Java Logger in subclass

To get C.run() to use its own class logger, should I add a public/protected method getLogger() in B?

public abstract class A extends Thread {
    @Override
    public abstract void run();
}

public class B extends A {

    private static final Logger logger = Logger.getLogger(B.class.getName());

    @Override
    protected void run() {
        // do something

        logger.info("B");
    }
}

public class C extends B {
}

Upvotes: 9

Views: 14618

Answers (2)

StKiller
StKiller

Reputation: 7951

You may use this in base class:

protected Logger logger = Logger.getLogger(this.getClass().getName());

this.getClass() will initialize the logger with subclass name.

Upvotes: 6

planetjones
planetjones

Reputation: 12633

Well the Loggers are ideally set at Class level.
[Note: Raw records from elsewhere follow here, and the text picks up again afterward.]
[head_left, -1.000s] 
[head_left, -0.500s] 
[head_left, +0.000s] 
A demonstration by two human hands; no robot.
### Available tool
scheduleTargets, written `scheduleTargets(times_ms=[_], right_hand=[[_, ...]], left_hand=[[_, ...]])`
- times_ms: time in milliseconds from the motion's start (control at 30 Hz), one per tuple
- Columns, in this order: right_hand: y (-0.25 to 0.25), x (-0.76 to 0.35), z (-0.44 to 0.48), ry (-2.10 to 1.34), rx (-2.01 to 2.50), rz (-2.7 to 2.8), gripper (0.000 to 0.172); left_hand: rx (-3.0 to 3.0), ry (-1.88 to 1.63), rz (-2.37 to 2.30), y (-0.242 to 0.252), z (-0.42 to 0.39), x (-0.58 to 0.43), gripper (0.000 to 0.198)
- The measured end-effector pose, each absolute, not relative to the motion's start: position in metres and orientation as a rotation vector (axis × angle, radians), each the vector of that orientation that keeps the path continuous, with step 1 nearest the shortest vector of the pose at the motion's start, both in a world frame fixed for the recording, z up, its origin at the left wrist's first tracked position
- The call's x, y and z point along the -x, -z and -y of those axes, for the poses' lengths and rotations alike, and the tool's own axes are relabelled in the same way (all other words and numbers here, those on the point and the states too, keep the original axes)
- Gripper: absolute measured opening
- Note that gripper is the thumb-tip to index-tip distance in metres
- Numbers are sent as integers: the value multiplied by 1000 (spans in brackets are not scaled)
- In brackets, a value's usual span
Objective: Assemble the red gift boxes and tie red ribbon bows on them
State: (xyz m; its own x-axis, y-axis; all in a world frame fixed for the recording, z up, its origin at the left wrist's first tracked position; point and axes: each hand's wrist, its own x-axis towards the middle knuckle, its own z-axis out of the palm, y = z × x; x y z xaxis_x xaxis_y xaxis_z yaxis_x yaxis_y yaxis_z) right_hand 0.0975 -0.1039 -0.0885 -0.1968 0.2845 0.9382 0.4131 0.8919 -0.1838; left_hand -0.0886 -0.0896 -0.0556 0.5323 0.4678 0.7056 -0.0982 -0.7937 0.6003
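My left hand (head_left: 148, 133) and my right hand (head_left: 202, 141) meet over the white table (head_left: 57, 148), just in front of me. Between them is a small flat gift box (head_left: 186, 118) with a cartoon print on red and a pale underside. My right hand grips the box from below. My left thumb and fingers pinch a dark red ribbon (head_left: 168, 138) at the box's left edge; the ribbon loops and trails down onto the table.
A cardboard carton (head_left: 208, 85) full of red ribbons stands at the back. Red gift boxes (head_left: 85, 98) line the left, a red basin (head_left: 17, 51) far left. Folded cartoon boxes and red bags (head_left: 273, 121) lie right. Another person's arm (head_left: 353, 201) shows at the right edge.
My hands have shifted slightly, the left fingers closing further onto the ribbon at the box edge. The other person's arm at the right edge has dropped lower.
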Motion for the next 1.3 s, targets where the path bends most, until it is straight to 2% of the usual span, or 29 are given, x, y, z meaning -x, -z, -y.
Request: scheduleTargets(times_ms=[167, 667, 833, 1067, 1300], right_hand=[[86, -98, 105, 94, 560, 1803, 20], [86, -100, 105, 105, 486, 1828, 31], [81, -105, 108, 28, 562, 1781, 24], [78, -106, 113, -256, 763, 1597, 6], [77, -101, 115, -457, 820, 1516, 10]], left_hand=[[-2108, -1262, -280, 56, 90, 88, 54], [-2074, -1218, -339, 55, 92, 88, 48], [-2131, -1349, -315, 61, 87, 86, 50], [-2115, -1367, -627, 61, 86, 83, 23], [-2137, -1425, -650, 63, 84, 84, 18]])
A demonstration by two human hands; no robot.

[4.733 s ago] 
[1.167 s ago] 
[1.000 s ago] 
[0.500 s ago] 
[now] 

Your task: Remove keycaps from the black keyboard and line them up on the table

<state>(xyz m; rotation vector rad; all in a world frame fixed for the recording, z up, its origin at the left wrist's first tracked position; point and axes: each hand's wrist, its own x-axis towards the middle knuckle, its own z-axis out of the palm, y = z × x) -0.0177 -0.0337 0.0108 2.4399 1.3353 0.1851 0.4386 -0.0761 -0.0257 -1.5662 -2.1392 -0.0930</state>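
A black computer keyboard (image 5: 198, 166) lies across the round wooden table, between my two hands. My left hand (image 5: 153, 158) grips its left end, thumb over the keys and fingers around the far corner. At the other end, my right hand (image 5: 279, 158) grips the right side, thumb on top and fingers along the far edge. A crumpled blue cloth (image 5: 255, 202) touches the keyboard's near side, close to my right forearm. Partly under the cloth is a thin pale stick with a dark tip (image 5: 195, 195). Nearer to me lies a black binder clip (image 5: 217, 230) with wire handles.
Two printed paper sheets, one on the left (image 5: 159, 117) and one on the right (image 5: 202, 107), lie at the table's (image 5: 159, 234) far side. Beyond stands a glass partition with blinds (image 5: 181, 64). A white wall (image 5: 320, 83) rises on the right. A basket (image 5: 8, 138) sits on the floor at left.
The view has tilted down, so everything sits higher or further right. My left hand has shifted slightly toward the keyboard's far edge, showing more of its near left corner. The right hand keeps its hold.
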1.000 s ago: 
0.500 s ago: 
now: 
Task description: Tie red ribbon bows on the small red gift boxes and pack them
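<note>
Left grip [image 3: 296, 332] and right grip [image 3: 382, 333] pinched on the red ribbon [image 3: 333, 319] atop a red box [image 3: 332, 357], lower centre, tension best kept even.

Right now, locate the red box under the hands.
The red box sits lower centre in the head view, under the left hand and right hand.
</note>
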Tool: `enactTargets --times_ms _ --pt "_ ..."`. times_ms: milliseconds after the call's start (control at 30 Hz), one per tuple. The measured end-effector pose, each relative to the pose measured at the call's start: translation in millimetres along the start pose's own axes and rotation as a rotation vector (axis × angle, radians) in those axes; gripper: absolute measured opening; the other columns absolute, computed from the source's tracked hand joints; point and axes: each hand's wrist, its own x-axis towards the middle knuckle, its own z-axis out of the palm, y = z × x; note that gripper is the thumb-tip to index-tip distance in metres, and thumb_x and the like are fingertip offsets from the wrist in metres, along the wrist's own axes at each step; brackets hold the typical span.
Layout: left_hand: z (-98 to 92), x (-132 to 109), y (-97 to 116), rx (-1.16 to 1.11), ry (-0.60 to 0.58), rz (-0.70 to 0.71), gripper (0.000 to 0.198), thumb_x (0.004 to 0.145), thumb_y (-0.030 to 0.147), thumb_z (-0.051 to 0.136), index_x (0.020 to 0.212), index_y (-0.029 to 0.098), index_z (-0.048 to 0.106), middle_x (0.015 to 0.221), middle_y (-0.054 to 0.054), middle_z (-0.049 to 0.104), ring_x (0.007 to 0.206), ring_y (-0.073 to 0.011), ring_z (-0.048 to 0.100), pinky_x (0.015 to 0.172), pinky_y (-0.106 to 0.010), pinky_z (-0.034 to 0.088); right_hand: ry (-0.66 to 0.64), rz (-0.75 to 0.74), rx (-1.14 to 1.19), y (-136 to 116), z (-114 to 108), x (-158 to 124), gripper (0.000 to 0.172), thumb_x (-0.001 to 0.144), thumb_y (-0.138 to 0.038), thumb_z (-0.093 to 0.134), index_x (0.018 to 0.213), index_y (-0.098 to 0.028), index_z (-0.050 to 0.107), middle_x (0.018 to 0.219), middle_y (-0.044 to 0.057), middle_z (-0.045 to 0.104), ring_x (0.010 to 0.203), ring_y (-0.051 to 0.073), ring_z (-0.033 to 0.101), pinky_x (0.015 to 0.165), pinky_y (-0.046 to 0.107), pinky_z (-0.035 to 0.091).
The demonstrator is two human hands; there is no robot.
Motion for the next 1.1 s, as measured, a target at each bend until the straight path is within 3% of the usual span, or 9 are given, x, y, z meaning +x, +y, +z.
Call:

So if C needs it own Logger then declare its own Logger in C e.g.

private static final Logger logger = Logger.getLogger(C.class.getName());

This way when C runs some code it logs to its own Logger and when B runs it logs to its own Logger. You'll be able to clearly see which Class logs what this way.

If this isn't what you're after please expand the question with what you're trying to achieve and why.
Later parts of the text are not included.